Oui, en règle générale. Bertanza et al. (2017), cités dans Mannina et al. (2020), ont montré que la CAS l'emporte sur l'OPEX, avec un OPEX MBR supérieur d'environ 10 à 20 % à celui de la CAS dans les fourchettes de planification usuelles, en raison de l'aération membranaire et du CIP chimique. L'écart se réduit avec la configuration submergée économe en énergie à plaques planes, et s'inverse sur un horizon long selon Karim & Mark (2017), qui ont montré que le MBR devient l'option la plus économique au-delà de 67 ans d'exploitation.
Quelle qualité d'effluent un MBR peut-il réellement fournir à un industriel agroalimentaire de Mount Sterling ?
Un MBR équipé de membranes PVDF submergées de 0,1 μm fournit typiquement une DBO <5 mg/L, des MES <1 mg/L et une turbidité <1 NTU, ce qui satisfait avec marge aux limites journalières maximales et moyennes sur 30 jours de 40 CFR Part 405 (viande et volaille) et Part 406 (produits laitiers). Mannina et al. (2020) rapportent également une concentration de microplastiques dans l'effluent MBR de 0,4 MP/L contre 1,0 MP/L pour la CAS, soit une réduction de 60 % pertinente pour le suivi de la contamination issue des emballages.
Quelles réglementations Ohio EPA et fédérales s'appliquent à un rejet agroalimentaire dans la zone de Mount Sterling ?
Un industriel de la viande, de la volaille ou du lait dans le centre de l'Ohio est très probablement soumis aux directives d'effluent 40 CFR Part 405 ou 40 CFR Part 406, mises en œuvre via le programme NPDES ou de prétraitement de l'Ohio EPA. Pour les installations rejetant vers une POTW, le règlement d'assainissement du Licking County Water Reclamation District régit les limites locales de FOG, de pH et de surtaxe ; pour un rejet en surface, l'examen d'antidégradation de l'Ohio EPA s'applique aux exutoires nouveaux ou agrandis et attend en général une base technologique documentée.

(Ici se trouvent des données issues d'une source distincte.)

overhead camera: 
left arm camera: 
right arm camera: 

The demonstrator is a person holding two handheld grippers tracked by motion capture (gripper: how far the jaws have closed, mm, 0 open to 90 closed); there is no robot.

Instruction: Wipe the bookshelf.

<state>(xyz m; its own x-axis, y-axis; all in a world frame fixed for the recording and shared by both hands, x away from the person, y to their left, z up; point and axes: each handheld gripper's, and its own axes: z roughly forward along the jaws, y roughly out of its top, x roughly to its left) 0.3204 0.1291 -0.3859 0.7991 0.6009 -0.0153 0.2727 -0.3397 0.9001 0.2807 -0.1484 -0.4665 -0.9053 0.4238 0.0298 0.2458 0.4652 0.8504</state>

Une file CAS existante peut-elle être rénovée en MBR sans construire de nouveaux bassins ?
Oui. La rénovation standard conserve le bassin d'aération existant et remplace ou complète le clarificateur par un caisson de modules MBR submergés à plaques planes, tel que la série DF à 80 à 225 m² par cassette et 32 à 135 m³/j par cassette. La cassette membranaire s'insère dans le bassin existant ou à ses côtés, les surpresseurs existants sont réutilisés ou redimensionnés pour l'air de balayage, et le clarificateur existant est mis hors service sur place, ce qui évite tout nouveau génie civil et maintient l'installation dans un budget de type skid packagé.